I find what you write so beautiful:
In my own experience, it was in the odd, in the most unimaginable, yet very real and true — that weird, impossible, improbable thought took over my entire being. And when the beloved image looked back, there was no effort to hold the gaze, the gaze was held by an energy far stronger than any other energy before this. As if time stood still?
In that moment of stillness, my image of myself changed. Previous images of self dissolved, and the information gathered through that one gaze, permeated my neural pathways.
When you say, “When the beloved image looked back” is so very akin to Indian viewpoints in viewing art. In India, when the art object is viewed, it is viewed with the notion that as we gaze upon the object, the object is gazing back at us. As we see it with our eyes, it sees us with its eyes, and we see ourselves through the object’s eyes as it sees itself through our eyes. It seems as though this notion and way of viewing and seeing ourselves reflected in the eyes of the art object comes naturally to you–for me, it was an exercise I had to do for a class I was in. I suppose this may however come naturally to many others–when we put ourselves into the frame of a film through our identification with a character, or put ourselves into the photo of the house seen on the border of the forest, or see ourselves on a sunny tropical beach in the middle of a northern winter storm…yet that is still seeing ourselves in the frame and not necessarily seeing it looking at us–we are busy projecting ourselves into the frame but not always thinking about how the frame is regarding us…I love that phrase you wrote.
I wrote a poem about this for a class I took in which we viewed slides of Indian art and then were asked to be mindful of the image looking back at us as we looked at it.
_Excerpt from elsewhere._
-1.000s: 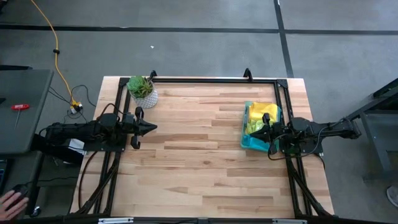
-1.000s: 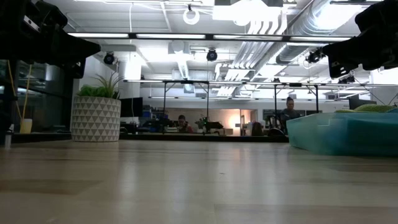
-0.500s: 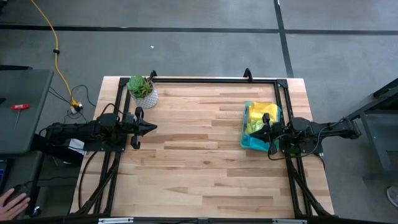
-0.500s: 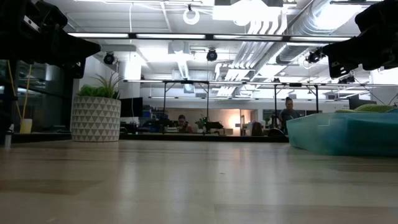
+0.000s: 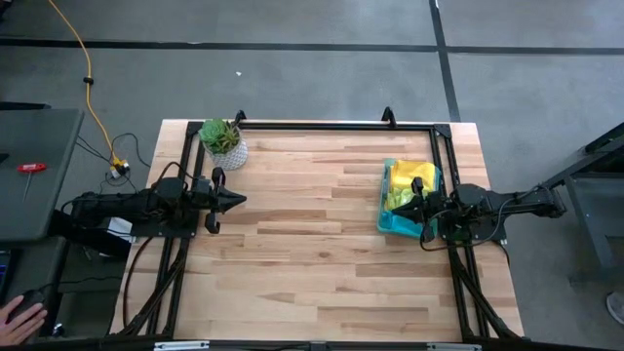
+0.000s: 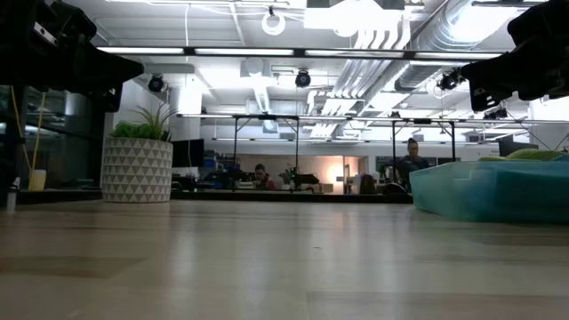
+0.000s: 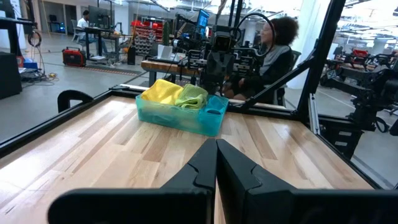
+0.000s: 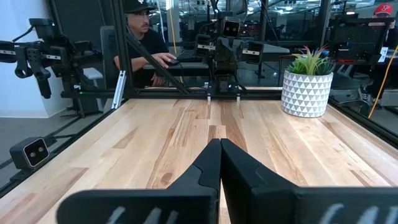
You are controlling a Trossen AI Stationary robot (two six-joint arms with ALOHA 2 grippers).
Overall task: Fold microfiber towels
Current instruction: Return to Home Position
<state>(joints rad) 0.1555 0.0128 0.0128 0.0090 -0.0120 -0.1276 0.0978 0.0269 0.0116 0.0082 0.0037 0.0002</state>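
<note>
**High view.**
- Left gripper [image 5: 239,200]: mine. Jaws clenched, nothing in them. It is well apart from the bin [image 5: 387,222] and faces it across the table [image 5: 312,273].
- Right gripper [image 5: 400,208]: mine. Jaws clenched and empty, over the bin's edge.
- Towels: the yellow towel [image 5: 409,174] and the green towel [image 5: 397,198] are both in the bin, touching each other.
- Plant [image 5: 223,139]: well apart from the bin, nearer my left gripper.

**Low view.**
- Bin [image 6: 484,191]: stands on the table. The green towel [image 6: 533,154] humps just above its rim.
- Plant [image 6: 136,167]: well apart from the bin.
- Arms: dark shapes overhead. I cannot tell my jaws' state from here.

**Left wrist view.**
- Left fingers [image 7: 199,168]: pressed together, with nothing between them.
- Bin [image 7: 180,118]: ahead of them. The yellow towel [image 7: 163,91] and the green towel [image 7: 191,94] are heaped in it, above the rim.
- Right arm [image 7: 217,62]: just behind the bin.
- Person [image 7: 277,56]: seated beyond the bin.

**Right wrist view.**
- Right fingers [image 8: 205,165]: pressed flat together, empty.
- Plant [image 8: 305,93]: on the table ahead.
</note>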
Thus, there is transcendance. And stillness in the eyes, I see. I will include the poem in the forum where we can share our own work. In viewing the slides, I was pulled to the slide of the deity Ganesha, and wrote about Ganesha; in much of it I project myself and my own ideas onto Ganesha (as this idea of being seen by the artwork was new to me and as I was getting used to it) and then in some parts in the poem I do acknowledge Ganesha looking back at me. It was a wonderful exercise by instructor Al Collins at PGI.